At the end of last year I almost died. It was in the news, but that’s not really the point. The short version of the story is that I took a trip in a friend’s small plane which ran out of fuel. We were fortunate to land successfully on the highway. It was, to be sure, a scary experience that would encourage anyone to re-evaluate his or her life goals and choices – or at the very least, make one leery of flying again anytime soon.
Those tense moments between realizing we were out of fuel and landing remarkably smoothly in the midst of traffic seemed to go on for a very long time. During them, I was surprised not by what did happen, but by what didn’t. I didn’t feel panicked or afraid of dying (though I thought we likely would all die). I didn’t see my life flash before my eyes. I didn’t think of all the things left unfinished, unsaid, or undone in my life. In short, I was ready. Don’t misunderstand me, I didn’t want to die. But I felt that my life was complete. I wasn’t thinking of all the things I had yet to experience, or all the changes I wanted to make.

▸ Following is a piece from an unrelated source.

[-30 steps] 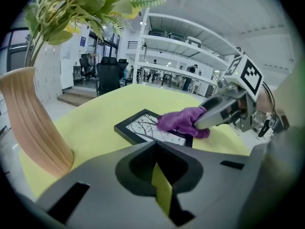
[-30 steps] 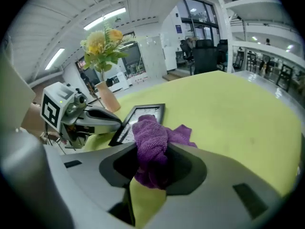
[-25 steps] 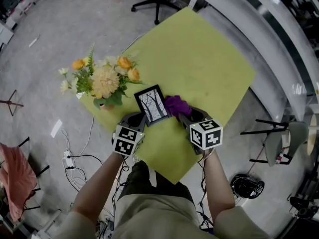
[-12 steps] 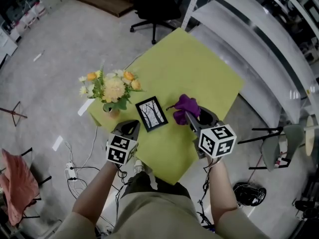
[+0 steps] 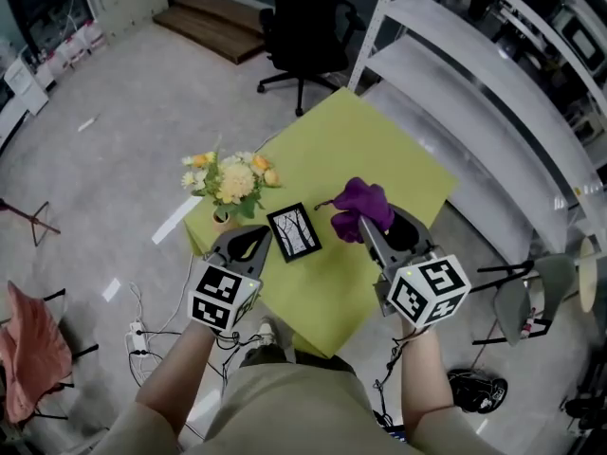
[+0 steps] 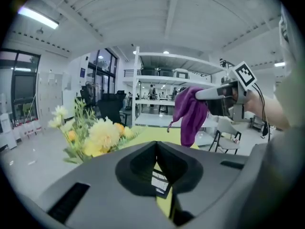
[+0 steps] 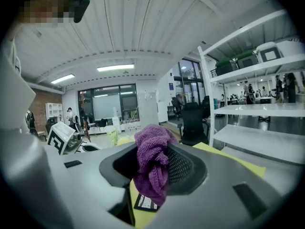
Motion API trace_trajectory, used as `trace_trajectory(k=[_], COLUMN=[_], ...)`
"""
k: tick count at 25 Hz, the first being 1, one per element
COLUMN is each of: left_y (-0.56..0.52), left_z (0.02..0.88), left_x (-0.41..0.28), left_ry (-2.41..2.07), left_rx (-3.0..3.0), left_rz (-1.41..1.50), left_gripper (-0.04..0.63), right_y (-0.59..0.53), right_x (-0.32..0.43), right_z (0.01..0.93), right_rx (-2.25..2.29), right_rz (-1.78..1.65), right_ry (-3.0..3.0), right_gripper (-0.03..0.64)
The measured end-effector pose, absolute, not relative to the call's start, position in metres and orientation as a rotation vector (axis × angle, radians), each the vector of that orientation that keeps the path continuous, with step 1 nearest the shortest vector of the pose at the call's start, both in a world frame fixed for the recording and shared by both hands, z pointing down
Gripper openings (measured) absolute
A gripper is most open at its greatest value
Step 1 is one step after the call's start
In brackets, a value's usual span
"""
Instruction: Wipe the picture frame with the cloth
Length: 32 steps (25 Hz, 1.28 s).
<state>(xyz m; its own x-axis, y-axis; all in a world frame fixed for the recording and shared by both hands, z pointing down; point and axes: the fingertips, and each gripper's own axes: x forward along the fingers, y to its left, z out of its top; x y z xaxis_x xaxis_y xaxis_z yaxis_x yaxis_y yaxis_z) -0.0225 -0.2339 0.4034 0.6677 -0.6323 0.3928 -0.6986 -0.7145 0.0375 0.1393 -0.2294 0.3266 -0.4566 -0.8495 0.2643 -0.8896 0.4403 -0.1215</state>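
The black picture frame (image 5: pixel 294 232) lies flat on the yellow-green table (image 5: pixel 379 145), near its front left corner. My right gripper (image 5: pixel 365 221) is shut on the purple cloth (image 5: pixel 360 205), which hangs bunched above the table, right of the frame. In the right gripper view the cloth (image 7: pixel 152 163) fills the gap between the jaws and the frame (image 7: pixel 144 202) shows below it. My left gripper (image 5: pixel 248 245) is raised just left of the frame, jaws shut on nothing. The left gripper view shows the cloth (image 6: pixel 189 112) dangling from the right gripper (image 6: pixel 209 94).
A vase of yellow and orange flowers (image 5: pixel 230 186) stands at the table's left corner, close to the frame. White shelving (image 5: pixel 493 102) runs along the right. A black office chair (image 5: pixel 303 17) is beyond the table and a grey chair (image 5: pixel 531 287) sits at right. Cables (image 5: pixel 142 335) lie on the floor.
Both grippers have risen off the table. The right one has lifted the purple cloth into the air. The left one has drawn back from the frame's edge.
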Motion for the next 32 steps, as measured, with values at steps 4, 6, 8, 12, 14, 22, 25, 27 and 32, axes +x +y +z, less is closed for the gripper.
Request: trace_trajectory(k=[4, 6, 8, 12, 14, 22, 25, 27, 32], left_y=[-0.224, -0.220, -0.218, -0.211, -0.204, -0.184, -0.171, -0.163, -0.160], left_z=[0.344, 0.314, 0.286, 0.241, 0.226, 0.216, 0.218, 0.220, 0.243], left_x=[-0.029, -0.032, -0.038, -0.051, -0.054, -0.055, -0.052, -0.052, -0.049], left_ry=[-1.146, -1.178, -1.213, -1.274, -1.299, -1.311, -1.284, -1.275, -1.290], left_rx=[2.776, 2.811, 2.844, 2.900, 2.923, 2.943, 2.940, 2.939, 2.920], left_rz=[0.428, 0.356, 0.295, 0.196, 0.173, 0.190, 0.191, 0.197, 0.275], left_gripper=[0.008, 0.008, 0.008, 0.008, 0.008, 0.008, 0.008, 0.008, 0.008], right_y=[-0.212, -0.202, -0.195, -0.179, -0.169, -0.146, -0.139, -0.135, -0.130], right_x=[0.132, 0.129, 0.126, 0.119, 0.117, 0.111, 0.112, 0.113, 0.116], right_z=[0.285, 0.266, 0.249, 0.220, 0.209, 0.202, 0.209, 0.216, 0.242], right_rx=[1.543, 1.546, 1.552, 1.567, 1.571, 1.564, 1.540, 1.520, 1.462], right_rz=[0.275, 0.233, 0.196, 0.121, 0.096, 0.087, 0.049, 0.046, 0.103], right_ry=[-2.594, -2.625, -2.649, -2.691, -2.715, -2.747, -2.695, -2.675, -2.631], right_gripper=[0.149, 0.150, 0.150, 0.150, 0.150, 0.152, 0.150, 0.150, 0.150])
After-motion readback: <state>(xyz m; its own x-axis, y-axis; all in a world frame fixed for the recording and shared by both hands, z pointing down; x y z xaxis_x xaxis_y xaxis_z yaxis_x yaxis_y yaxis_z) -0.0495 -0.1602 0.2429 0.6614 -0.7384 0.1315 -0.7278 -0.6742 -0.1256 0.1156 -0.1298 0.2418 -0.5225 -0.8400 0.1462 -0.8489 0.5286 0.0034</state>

Here’s what did happen: I remember breathing. I remember asking silently for help. I remember checking on the people I was with. I remember encouraging our pilot. I remember being surprised and grateful when we landed safely, as smoothly as we might have on a runway.

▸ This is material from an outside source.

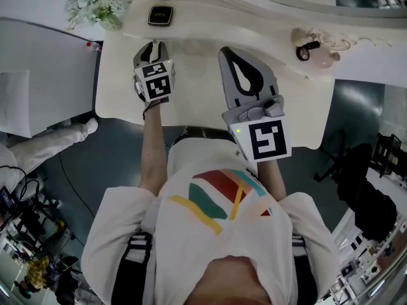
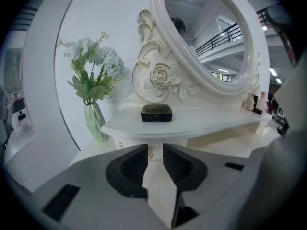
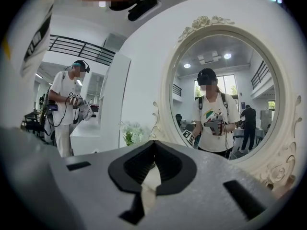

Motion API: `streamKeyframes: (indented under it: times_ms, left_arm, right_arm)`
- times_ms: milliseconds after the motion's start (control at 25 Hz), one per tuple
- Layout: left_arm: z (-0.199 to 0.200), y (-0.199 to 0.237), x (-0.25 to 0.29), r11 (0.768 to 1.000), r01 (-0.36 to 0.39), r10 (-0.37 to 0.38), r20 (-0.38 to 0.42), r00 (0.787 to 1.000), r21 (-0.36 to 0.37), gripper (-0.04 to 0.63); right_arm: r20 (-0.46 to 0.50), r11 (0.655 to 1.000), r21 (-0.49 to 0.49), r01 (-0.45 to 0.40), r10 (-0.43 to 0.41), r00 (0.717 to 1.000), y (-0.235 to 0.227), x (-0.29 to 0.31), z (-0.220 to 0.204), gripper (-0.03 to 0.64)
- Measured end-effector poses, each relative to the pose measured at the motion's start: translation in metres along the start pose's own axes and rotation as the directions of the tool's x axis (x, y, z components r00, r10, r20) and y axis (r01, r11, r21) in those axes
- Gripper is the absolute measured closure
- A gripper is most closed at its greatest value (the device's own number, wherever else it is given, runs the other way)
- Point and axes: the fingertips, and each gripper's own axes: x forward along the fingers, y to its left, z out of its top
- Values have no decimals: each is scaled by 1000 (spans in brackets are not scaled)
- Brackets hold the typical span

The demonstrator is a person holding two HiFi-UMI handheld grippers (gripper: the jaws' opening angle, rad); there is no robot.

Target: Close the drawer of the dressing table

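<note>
The white dressing table spreads out in front of me. Under its raised shelf is a small drawer front with a metal knob, seen in the gap between my left jaws. It looks flush with the cabinet. My left gripper hovers over the tabletop, aimed at that knob. It is open, with a narrow gap and nothing in it. My right gripper hangs beside it, pointing at the oval mirror. Its tips meet, shut and empty.
A black box sits on the shelf. A vase of pale flowers stands at the far left, and small bottles at the far right. A white partition flanks the table's left side.
</note>
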Motion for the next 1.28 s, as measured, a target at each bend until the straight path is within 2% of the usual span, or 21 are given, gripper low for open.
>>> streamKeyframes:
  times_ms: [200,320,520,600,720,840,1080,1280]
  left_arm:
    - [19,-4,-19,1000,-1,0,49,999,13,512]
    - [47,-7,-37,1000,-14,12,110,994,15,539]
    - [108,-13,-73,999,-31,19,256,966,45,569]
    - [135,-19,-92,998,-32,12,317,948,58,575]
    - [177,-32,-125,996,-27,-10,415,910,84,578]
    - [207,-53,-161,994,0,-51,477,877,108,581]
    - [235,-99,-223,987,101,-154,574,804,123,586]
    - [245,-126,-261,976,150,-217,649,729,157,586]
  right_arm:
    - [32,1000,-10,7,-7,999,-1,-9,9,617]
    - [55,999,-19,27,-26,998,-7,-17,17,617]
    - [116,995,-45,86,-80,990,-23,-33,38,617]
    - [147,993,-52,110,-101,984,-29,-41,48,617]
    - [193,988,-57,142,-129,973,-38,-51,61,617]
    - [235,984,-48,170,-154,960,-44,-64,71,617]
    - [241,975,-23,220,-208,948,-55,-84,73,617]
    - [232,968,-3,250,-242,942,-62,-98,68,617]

Later, my traveling companions commented on how calm I had been throughout the experience. It’s probably relevant for me to add here that I have not been, historically, a calm person. In fact, when I first began my own spiritual practice in 2003 it was to cope with anxiety and depression. After further reflection, I realized that my practice has benefited me in ways that were surprising, even to me.
In the last 8-9 years I’ve experienced my share of frustration, loss and disappointment. But fundamentally, it would seem that everything is in its right place, in divine order. While my life doesn’t look the way I thought it would, or the way I wanted it to, I’m living free from the tyranny of the past: free from intense regrets or incompletes that drain my energy. I have a history of authentic and varied relationships and life experiences. Most importantly, I’m living the choices that reflect my values. And these are the true benefits of a spiritual practice, examples of what it means to live a whole life.
I’m happy with who I have been, who I am now, and who I am becoming.
It was – and it is – well with my soul.